▶ _DIRECTIONS_
Could you return the entire listing below exactly as written?

▶ _RECORDS SHOWN_
* * *

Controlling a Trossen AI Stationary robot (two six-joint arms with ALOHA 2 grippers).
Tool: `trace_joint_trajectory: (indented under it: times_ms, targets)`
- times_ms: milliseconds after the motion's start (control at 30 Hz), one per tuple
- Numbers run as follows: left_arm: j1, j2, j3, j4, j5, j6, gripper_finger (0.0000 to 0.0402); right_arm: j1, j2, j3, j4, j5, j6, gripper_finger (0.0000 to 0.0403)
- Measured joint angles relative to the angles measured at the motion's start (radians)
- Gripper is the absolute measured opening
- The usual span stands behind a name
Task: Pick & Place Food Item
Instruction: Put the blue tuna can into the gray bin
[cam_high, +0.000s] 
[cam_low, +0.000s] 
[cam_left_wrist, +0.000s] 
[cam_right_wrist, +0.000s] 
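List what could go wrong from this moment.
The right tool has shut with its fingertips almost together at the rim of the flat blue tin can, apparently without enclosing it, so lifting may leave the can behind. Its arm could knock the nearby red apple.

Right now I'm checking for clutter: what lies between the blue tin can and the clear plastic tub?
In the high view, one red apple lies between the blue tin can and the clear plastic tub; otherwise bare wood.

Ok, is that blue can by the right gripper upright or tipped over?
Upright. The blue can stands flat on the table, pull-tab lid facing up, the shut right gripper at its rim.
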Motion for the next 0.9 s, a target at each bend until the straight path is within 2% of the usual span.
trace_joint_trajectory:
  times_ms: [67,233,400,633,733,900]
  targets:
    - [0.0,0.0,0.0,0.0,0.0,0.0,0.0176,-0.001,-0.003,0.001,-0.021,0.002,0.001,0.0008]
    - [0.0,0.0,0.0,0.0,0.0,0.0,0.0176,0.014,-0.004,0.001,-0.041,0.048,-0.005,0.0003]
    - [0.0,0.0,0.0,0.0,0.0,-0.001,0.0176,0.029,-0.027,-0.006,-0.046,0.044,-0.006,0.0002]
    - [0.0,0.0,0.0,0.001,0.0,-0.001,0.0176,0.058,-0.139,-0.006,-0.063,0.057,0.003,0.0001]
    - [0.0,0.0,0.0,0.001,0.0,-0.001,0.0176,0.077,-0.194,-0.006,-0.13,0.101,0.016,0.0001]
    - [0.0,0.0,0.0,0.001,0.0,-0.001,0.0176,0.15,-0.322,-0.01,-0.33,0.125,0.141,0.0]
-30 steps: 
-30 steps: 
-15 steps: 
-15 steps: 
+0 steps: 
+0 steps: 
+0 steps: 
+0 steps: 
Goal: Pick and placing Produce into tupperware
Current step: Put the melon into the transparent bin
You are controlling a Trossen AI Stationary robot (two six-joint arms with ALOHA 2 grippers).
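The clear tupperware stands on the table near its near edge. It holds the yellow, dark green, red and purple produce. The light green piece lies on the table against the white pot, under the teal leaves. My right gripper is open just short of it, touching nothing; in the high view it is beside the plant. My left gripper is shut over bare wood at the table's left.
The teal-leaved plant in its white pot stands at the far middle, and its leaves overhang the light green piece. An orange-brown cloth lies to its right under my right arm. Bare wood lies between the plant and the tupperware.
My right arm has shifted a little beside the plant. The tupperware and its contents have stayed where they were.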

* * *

▶ _RESULT OF THIS TASK_
Controlling a Trossen AI Stationary robot (two six-joint arms with ALOHA 2 grippers).
Tool: `trace_joint_trajectory: (indented under it: times_ms, targets)`
- times_ms: milliseconds after the motion's start (control at 30 Hz), one per tuple
- Numbers run as follows: left_arm: j1, j2, j3, j4, j5, j6, gripper_finger (0.0000 to 0.0402); right_arm: j1, j2, j3, j4, j5, j6, gripper_finger (0.0000 to 0.0403)
- Measured joint angles relative to the angles measured at the motion's start (radians)
- Gripper is the absolute measured opening
- The usual span stands behind a name
Task: Pick & Place Food Item
Instruction: Put the blue tuna can into the gray bin
[cam_high, +0.000s] 
[cam_low, +0.000s] 
[cam_left_wrist, +0.000s] 
[cam_right_wrist, +0.000s] 
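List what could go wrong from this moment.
The right tool has shut with its fingertips almost together at the rim of the flat blue tin can, apparently without enclosing it, so lifting may leave the can behind. Its arm could knock the nearby red apple.

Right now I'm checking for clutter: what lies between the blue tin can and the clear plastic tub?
In the high view, one red apple lies between the blue tin can and the clear plastic tub; otherwise bare wood.

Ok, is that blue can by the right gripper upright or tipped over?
Upright. The blue can stands flat on the table, pull-tab lid facing up, the shut right gripper at its rim.
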Motion for the next 0.9 s, a target at each bend until the straight path is within 2% of the usual span.
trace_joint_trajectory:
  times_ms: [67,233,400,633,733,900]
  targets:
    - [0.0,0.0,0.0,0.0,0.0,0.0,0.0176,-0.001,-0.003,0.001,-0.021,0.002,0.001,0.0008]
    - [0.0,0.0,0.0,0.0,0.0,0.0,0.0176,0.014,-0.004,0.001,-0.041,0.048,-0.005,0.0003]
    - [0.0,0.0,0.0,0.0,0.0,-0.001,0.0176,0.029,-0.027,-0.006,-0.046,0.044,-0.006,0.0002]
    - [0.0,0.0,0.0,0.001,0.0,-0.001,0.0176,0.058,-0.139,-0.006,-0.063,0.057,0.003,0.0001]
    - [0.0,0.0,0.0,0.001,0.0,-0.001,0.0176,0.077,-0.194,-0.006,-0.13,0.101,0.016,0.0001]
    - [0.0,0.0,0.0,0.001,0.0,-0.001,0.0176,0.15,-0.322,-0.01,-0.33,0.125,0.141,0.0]
-30 steps: 
-30 steps: 
-15 steps: 
-15 steps: 
+0 steps: 
+0 steps: 
+0 steps: 
+0 steps: 
Goal: Pick and placing Produce into tupperware
Current step: Put the melon into the transparent bin
You are controlling a Trossen AI Stationary robot (two six-joint arms with ALOHA 2 grippers).
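The clear tupperware stands on the table near its near edge. It holds the yellow, dark green, red and purple produce. The light green piece lies on the table against the white pot, under the teal leaves. My right gripper is open just short of it, touching nothing; in the high view it is beside the plant. My left gripper is shut over bare wood at the table's left.
The teal-leaved plant in its white pot stands at the far middle, and its leaves overhang the light green piece. An orange-brown cloth lies to its right under my right arm. Bare wood lies between the plant and the tupperware.
My right arm has shifted a little beside the plant. The tupperware and its contents have stayed where they were.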

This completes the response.